Problem to work on
An exact transcription is needed of the lines below from the one with "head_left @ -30" through the one with "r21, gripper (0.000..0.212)", with no other lines and no pictures.

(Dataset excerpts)
####

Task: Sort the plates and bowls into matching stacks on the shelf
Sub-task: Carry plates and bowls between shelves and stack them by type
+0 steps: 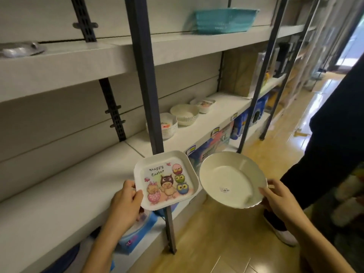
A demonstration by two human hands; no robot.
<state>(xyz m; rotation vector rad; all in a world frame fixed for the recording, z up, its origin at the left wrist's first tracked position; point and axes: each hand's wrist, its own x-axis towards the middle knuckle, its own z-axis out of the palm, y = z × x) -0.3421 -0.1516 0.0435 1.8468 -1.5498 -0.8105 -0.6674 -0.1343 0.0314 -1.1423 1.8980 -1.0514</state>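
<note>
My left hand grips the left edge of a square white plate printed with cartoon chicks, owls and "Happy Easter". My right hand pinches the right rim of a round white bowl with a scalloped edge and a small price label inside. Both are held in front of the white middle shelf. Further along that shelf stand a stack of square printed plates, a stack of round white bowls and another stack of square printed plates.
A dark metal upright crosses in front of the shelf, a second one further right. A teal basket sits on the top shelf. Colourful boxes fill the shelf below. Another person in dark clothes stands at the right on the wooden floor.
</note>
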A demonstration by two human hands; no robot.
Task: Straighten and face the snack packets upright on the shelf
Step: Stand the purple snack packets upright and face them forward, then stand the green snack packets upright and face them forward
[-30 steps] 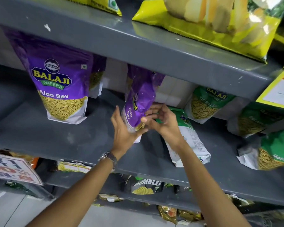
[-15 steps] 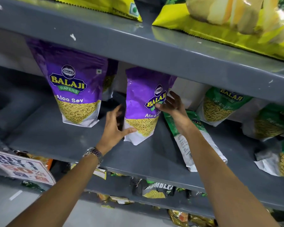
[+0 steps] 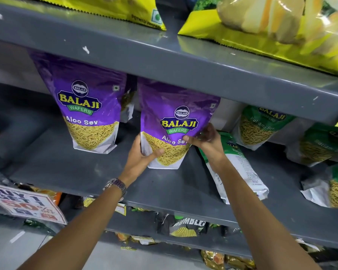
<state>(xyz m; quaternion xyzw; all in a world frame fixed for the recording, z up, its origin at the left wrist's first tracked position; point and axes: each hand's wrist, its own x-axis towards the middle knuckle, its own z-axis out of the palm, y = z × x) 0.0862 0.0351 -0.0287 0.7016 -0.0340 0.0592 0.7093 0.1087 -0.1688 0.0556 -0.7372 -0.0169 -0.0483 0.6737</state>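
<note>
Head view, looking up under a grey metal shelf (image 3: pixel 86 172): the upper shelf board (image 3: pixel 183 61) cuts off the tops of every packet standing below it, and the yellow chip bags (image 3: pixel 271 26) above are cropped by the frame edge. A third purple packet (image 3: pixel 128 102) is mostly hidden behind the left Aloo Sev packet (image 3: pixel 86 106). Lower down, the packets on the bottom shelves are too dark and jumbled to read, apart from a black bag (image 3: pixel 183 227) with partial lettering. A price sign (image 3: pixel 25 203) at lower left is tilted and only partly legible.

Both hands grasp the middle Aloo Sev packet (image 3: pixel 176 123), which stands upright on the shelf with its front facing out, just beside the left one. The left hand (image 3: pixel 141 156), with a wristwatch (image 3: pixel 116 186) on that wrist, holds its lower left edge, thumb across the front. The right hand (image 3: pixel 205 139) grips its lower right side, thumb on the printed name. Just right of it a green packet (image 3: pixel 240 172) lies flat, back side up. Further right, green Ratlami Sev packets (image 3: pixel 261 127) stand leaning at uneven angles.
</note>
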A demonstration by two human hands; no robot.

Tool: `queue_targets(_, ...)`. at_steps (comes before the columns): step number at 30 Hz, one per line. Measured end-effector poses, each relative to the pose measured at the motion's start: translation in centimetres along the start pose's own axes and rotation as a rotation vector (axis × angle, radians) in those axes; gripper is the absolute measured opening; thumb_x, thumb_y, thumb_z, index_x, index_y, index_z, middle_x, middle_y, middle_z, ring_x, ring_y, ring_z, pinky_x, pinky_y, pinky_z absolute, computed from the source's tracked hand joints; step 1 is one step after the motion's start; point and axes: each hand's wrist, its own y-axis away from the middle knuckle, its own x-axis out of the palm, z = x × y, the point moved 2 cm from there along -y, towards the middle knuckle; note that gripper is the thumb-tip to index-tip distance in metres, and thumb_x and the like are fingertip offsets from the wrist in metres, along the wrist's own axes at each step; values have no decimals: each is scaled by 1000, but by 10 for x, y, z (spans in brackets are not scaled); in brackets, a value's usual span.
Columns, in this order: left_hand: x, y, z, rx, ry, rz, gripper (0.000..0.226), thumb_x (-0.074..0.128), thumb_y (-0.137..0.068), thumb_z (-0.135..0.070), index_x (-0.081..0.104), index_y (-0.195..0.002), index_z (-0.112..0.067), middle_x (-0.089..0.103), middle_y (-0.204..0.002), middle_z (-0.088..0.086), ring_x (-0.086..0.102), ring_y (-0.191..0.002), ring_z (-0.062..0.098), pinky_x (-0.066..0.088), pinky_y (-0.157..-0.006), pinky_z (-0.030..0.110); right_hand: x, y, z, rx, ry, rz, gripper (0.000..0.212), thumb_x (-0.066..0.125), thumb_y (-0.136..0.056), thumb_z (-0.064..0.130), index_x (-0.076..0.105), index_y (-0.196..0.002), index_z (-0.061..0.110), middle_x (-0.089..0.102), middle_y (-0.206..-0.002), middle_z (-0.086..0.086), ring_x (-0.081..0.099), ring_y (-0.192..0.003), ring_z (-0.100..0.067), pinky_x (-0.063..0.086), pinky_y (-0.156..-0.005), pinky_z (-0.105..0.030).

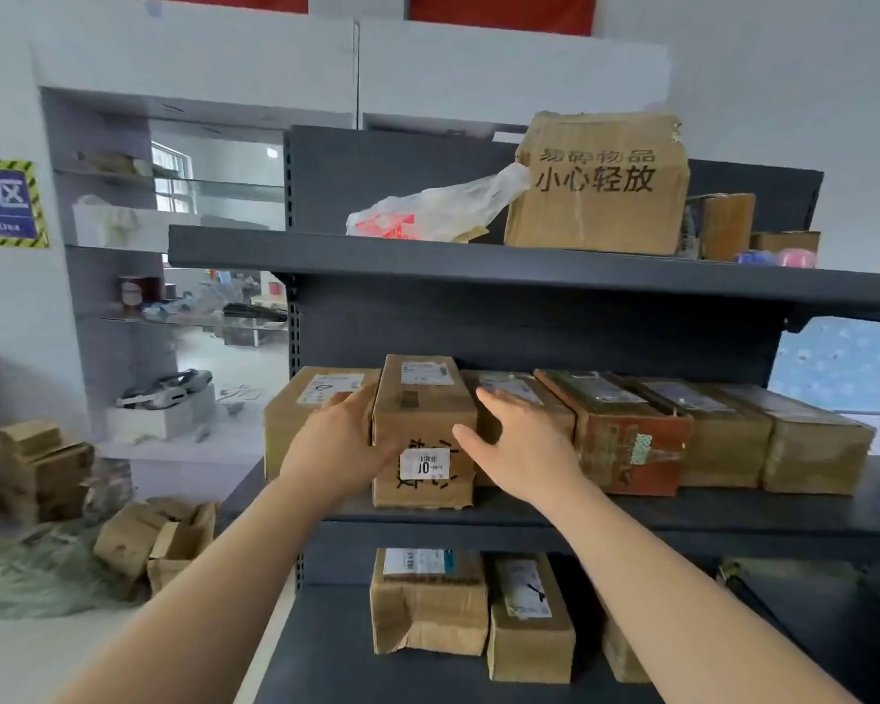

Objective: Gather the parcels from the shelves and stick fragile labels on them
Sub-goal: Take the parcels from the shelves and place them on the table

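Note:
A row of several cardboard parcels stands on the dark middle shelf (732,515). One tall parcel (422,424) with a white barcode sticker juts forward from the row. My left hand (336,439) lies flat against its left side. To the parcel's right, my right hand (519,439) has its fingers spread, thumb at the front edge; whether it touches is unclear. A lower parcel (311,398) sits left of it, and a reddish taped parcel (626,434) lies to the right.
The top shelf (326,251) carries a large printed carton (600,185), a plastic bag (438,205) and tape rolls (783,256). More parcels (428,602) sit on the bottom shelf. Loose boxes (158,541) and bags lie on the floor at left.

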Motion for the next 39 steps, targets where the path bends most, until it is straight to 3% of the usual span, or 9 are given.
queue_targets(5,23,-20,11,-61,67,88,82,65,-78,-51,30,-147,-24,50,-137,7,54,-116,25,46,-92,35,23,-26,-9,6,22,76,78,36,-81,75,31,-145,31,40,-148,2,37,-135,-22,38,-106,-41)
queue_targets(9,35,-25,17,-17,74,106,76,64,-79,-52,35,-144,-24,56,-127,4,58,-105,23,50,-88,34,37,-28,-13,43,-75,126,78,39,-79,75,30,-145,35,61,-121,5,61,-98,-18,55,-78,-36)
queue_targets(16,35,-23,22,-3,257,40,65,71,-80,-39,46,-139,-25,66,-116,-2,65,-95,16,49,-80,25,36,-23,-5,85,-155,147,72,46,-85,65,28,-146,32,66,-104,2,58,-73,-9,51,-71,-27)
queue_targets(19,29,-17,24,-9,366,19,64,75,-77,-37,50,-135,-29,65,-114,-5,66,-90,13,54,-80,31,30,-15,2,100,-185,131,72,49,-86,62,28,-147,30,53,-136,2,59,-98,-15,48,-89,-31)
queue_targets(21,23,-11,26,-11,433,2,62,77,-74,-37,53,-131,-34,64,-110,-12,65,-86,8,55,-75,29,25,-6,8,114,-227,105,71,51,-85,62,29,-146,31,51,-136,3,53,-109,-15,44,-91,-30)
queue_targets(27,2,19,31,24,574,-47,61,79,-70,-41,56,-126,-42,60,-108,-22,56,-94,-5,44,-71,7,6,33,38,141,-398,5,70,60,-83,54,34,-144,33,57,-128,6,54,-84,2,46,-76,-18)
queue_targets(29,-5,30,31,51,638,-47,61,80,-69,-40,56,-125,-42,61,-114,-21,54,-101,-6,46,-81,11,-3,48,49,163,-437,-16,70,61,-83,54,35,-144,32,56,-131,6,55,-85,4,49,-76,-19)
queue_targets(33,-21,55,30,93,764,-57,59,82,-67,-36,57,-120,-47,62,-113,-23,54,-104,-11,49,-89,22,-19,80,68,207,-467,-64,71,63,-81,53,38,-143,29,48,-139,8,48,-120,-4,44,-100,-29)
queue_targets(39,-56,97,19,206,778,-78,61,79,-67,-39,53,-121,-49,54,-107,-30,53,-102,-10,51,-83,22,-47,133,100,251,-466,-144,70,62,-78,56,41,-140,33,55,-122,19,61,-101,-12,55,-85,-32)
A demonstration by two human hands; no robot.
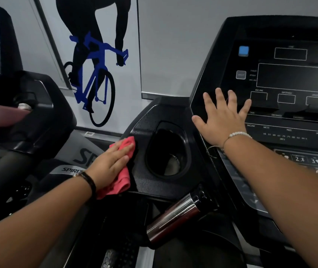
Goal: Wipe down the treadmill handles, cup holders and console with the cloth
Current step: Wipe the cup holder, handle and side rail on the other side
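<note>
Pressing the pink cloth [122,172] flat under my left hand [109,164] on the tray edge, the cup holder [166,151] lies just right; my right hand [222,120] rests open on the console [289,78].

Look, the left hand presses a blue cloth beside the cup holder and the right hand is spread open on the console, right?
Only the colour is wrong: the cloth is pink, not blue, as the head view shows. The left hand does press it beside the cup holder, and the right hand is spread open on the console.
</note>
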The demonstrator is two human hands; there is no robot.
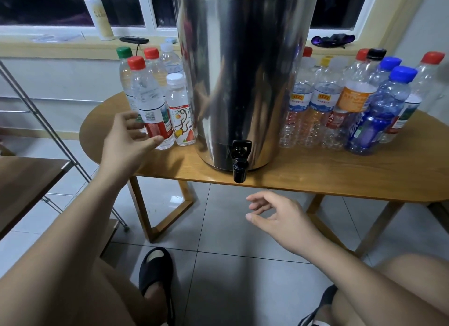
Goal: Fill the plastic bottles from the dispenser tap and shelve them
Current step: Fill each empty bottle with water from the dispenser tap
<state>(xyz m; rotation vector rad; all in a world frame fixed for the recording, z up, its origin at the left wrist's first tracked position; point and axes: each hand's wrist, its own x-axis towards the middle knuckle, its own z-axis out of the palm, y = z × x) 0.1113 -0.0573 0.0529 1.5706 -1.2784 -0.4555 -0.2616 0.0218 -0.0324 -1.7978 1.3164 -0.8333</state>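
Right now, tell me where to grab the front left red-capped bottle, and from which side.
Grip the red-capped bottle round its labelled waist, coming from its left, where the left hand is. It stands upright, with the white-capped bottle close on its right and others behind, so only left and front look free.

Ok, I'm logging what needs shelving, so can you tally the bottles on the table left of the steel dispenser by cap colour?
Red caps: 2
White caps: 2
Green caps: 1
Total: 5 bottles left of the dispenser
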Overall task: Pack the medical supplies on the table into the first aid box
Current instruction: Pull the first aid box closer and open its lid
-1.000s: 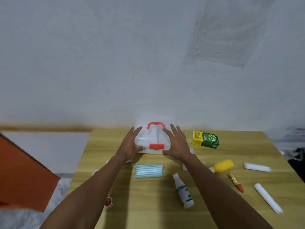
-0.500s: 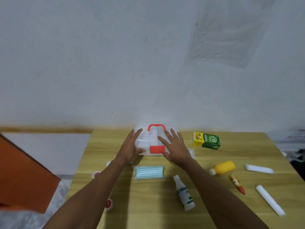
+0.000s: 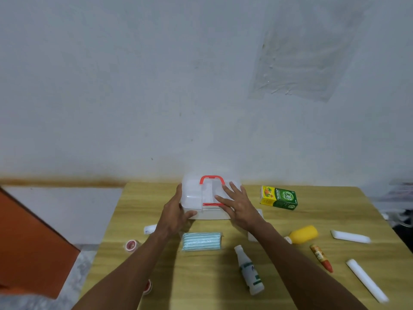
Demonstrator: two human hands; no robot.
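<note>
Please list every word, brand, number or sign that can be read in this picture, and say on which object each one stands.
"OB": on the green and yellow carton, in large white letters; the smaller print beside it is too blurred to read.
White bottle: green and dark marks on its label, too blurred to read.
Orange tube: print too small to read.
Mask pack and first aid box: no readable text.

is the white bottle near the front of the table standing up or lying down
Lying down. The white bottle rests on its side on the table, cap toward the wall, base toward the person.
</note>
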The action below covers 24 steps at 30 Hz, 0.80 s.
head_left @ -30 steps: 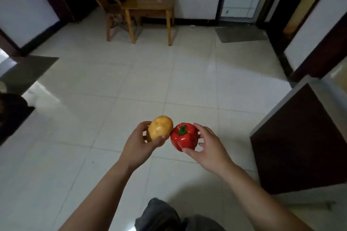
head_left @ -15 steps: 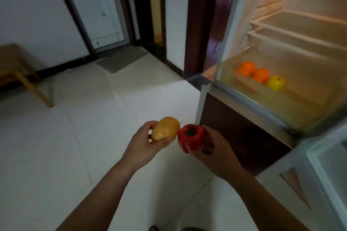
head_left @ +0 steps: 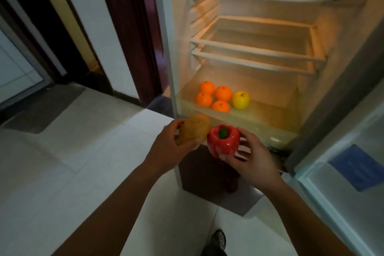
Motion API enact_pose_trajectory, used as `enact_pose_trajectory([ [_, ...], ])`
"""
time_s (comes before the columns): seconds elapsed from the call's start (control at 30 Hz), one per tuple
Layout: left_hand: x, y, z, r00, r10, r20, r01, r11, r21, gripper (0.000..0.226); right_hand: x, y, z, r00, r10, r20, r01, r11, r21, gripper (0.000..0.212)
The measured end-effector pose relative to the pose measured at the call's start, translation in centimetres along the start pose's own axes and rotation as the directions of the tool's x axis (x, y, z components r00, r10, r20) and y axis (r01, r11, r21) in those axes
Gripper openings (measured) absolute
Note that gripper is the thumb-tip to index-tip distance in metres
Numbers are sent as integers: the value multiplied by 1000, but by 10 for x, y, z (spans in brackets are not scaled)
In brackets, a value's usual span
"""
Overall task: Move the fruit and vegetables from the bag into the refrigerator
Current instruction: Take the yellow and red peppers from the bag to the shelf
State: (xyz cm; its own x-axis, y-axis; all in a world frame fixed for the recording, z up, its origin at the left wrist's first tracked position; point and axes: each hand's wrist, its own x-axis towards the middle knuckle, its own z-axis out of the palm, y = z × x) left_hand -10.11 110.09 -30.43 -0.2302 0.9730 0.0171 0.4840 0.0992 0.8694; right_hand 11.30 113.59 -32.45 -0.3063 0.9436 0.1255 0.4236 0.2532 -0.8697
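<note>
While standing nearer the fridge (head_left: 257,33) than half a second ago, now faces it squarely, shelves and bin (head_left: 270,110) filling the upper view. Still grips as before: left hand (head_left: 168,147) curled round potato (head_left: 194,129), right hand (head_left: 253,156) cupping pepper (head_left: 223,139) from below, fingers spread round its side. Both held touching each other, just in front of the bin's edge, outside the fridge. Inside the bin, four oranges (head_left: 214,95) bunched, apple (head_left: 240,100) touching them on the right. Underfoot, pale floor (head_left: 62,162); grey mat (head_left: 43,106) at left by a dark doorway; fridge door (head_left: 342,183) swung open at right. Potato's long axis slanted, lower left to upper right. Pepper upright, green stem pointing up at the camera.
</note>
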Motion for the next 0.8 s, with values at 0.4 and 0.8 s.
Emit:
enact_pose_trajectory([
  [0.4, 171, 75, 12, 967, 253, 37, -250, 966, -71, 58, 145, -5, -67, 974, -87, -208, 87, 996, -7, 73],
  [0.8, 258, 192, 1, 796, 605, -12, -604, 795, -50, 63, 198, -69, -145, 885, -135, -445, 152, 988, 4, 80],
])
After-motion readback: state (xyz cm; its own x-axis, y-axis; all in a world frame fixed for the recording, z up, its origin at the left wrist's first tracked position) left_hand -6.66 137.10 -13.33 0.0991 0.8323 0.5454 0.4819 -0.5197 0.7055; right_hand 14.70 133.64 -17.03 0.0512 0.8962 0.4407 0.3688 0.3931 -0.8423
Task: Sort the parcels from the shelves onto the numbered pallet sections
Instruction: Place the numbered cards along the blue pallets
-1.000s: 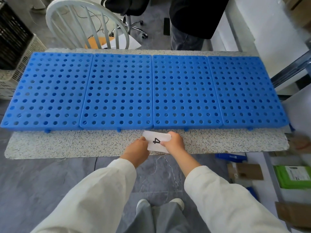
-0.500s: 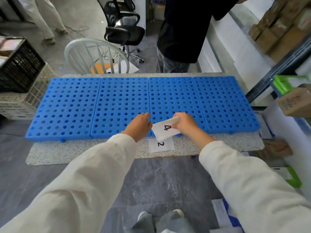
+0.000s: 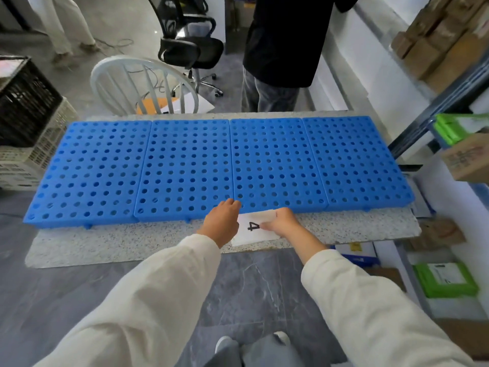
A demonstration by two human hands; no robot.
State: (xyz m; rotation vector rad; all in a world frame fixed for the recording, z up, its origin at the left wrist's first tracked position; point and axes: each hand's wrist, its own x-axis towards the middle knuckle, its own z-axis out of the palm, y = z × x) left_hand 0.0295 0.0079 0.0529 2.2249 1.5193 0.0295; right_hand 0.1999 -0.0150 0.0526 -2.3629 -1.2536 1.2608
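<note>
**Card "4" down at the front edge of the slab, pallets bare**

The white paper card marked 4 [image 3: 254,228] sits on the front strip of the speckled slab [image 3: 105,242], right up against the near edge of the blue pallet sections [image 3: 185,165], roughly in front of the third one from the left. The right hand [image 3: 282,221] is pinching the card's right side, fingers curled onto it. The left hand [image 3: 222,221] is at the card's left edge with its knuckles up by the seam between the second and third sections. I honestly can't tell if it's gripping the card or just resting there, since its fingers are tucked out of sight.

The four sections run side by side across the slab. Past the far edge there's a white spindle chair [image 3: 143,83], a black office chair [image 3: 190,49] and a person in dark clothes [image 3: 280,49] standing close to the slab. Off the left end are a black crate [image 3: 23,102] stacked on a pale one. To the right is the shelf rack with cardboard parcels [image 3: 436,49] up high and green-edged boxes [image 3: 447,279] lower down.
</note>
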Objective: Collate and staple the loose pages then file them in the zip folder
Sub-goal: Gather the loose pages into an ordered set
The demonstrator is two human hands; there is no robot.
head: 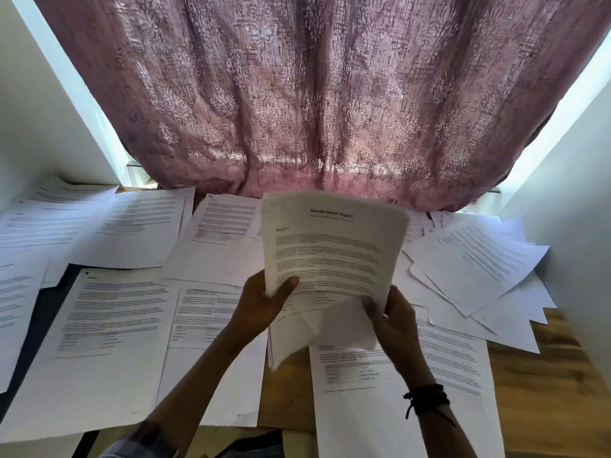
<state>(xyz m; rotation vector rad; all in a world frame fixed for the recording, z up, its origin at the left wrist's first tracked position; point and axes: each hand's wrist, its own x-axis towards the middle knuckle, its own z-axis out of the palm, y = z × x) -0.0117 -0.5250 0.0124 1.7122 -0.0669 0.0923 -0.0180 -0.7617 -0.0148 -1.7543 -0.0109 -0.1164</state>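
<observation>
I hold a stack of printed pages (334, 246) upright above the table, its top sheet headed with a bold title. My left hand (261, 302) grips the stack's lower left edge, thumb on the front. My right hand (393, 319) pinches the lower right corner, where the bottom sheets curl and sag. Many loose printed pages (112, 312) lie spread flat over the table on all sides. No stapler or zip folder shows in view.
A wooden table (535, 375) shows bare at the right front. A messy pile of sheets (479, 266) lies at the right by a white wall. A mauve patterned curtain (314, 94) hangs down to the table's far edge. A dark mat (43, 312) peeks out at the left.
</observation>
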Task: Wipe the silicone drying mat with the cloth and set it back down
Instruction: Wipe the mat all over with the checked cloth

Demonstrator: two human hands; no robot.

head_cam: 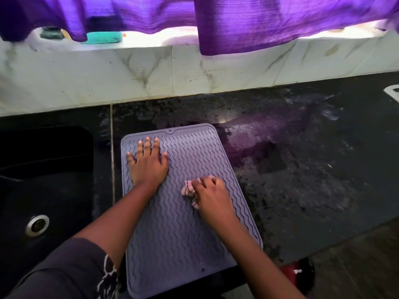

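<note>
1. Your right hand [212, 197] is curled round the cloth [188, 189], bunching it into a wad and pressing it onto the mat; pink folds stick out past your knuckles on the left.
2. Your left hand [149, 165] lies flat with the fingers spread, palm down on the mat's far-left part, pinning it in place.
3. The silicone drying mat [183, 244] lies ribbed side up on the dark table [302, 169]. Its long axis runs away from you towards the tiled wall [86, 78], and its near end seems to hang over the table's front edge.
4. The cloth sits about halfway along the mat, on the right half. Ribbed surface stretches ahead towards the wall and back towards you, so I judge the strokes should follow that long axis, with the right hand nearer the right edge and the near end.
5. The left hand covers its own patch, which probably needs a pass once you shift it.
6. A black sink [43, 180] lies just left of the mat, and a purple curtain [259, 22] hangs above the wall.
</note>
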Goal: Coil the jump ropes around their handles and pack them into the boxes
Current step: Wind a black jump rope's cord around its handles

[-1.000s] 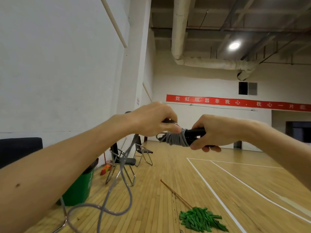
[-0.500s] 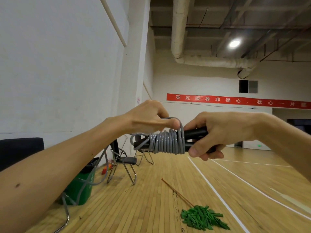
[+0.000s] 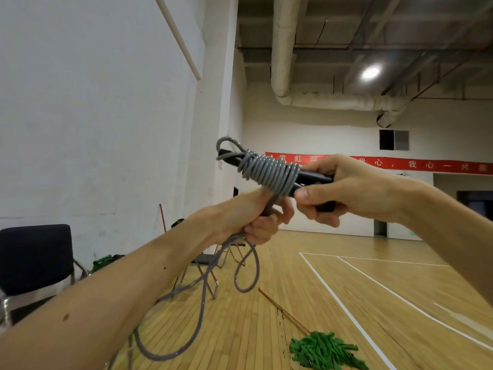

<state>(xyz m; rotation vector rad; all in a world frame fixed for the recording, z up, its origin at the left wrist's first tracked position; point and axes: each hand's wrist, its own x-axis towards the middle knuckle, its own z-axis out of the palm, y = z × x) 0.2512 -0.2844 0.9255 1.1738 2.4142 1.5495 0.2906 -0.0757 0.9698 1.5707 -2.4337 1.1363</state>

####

Solution
head_left @ -30 steps: 
head_left @ -15 steps: 
head_left @ +0 steps: 
Motion API enact_pose_trajectory, used as `enact_pose_trajectory([ [_, ...], ])`
"""
time_s (comes before the columns): seconds elapsed from the call's start (control at 30 Hz), one per tuple
Layout: left_hand: x, y, z, r00, r10, r20, r01, r11, r21, gripper (0.000..0.226); right_hand: x, y, z, r00, r10, r20, r01, r11, r21, gripper (0.000..0.212)

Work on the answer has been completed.